Not quite la dolce vita, but it’s hard to resist 1,000 chaotic miles in a rare Alfa
Italy’s Mille Miglia is a badly managed exercise in sleep and food deprivation, but when you get a chance like this you have to let your heart rule your head
Day 2: Ferrara to Roma
Daylight means we can finally see out of the windscreen, which means we can explore the car’s terrific, strong heart with more confidence. That engine and gearbox gain our respect. It pushes along beautifully between 4000rpm and 6000rpm, and its shifts are slick and sharp.
Back in the day, Alfa claimed a top speed of 220km/h for the 2000 Sportiva. We see about 170km/h, and the car would be happy to go faster. The police rider with us would be happy to see it go faster, too, along with the spectators along the road and other cars. The only ones who don’t want to go any quicker are Greg and I, who are, coincidentally, the only ones who know how much road we’d need to stop from this speed. We calculate on it needing plenty, cubed.
By now we are among the 15 factory-museum Benzes directly in front of us. More interesting are jaw-droppingly beautiful cars like a 1955 Ferrari 750 Monza, a Ferrari 375 MM Berlinetta and a host of Alfa and Cisitalia coupés and C-Type Jaguars. And all of them are being thrashed as hard as our Sportiva.
Night falls again long before Roma arrives, then Italian organisation has us spending two hours in a dusty layby on the city’s outskirts. When we are finally escorted, slowly, around some of the most important sites in the western world, we can muster only indifference. By now it is 2am, we’ve been in the Alfa for 16 hours and we need to be back on the start line at 7.28am.
Day 3: Rome to Brescia
The third day is the biggest. According to the road book we’ve got 16 hours of driving ahead of us. We need to be in Brescia at 23.28.
Fortunately, apart from petrol fumes burning our eyes and a brake that feels like the pads are like roller skates on wet marble, we’ve gained confidence in the little Alfa.
It has a heart like a racehorse, full of enthusiasm and strength. But it is the trustworthiness of the ladder-frame chassis that impresses us the most. We get used to the floppy steering and drive around it. We get used to the lack of brakes and use understeer instead.
It is a chassis we can throw around the mountains with a confidence that frightens plenty of faster cars out of our way. Passing a Ferrari MM 375 Berlinetta on the outside of a sweeper is a buzz, passing a Maserati 200 S is another, and hacking our way through the squadron of SL Benzes – repeatedly – is another.

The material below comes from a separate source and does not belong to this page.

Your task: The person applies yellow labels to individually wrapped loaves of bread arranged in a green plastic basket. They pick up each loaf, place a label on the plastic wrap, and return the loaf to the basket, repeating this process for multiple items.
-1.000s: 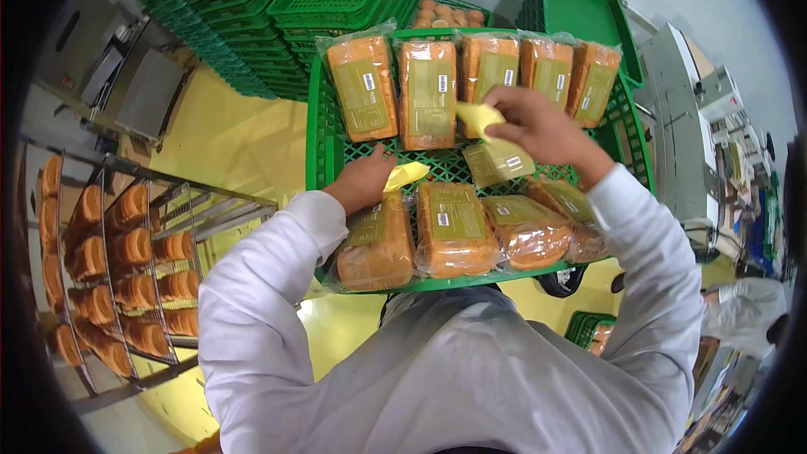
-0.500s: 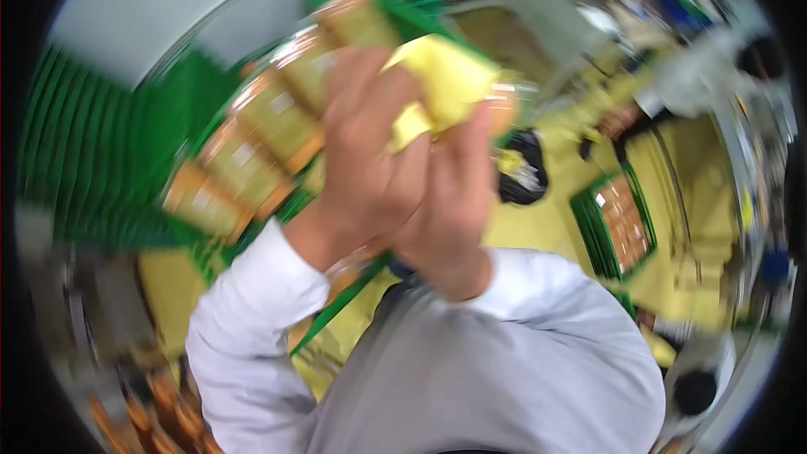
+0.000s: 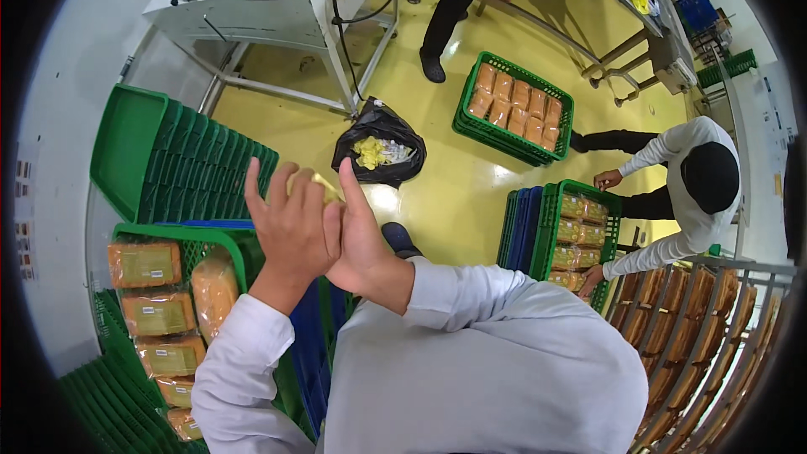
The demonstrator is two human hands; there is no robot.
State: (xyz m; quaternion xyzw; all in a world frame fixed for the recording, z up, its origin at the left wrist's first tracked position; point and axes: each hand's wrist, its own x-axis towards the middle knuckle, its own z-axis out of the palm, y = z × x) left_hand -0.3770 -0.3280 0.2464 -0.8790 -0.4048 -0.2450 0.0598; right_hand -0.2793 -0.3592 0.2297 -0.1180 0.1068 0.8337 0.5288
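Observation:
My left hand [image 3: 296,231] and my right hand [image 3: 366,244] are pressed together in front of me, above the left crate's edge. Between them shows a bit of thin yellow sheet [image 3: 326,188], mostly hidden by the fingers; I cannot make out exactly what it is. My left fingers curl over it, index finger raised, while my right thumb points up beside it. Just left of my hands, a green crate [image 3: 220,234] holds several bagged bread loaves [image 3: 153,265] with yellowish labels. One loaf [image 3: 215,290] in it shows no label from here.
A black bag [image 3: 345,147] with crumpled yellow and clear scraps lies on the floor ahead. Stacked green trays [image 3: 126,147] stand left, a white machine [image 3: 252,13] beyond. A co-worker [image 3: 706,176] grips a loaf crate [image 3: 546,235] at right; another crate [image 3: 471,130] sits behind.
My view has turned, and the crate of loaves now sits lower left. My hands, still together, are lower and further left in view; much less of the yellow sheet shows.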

One jaw-droppingly beautiful Italian mountain-top village passes into another as we cross Tuscany, with the little Alfa humming joyfully, happy to be galloping out of captivity, and then it’s the Futa Pass. The ancient road from Firenze to Bologna, it crosses two mountain ranges and is one of the great drivers’ roads of the world.
The roads are still hedged with people when we arrive, and everybody wants to be part of the show, which is what it must have been like in the 1950s.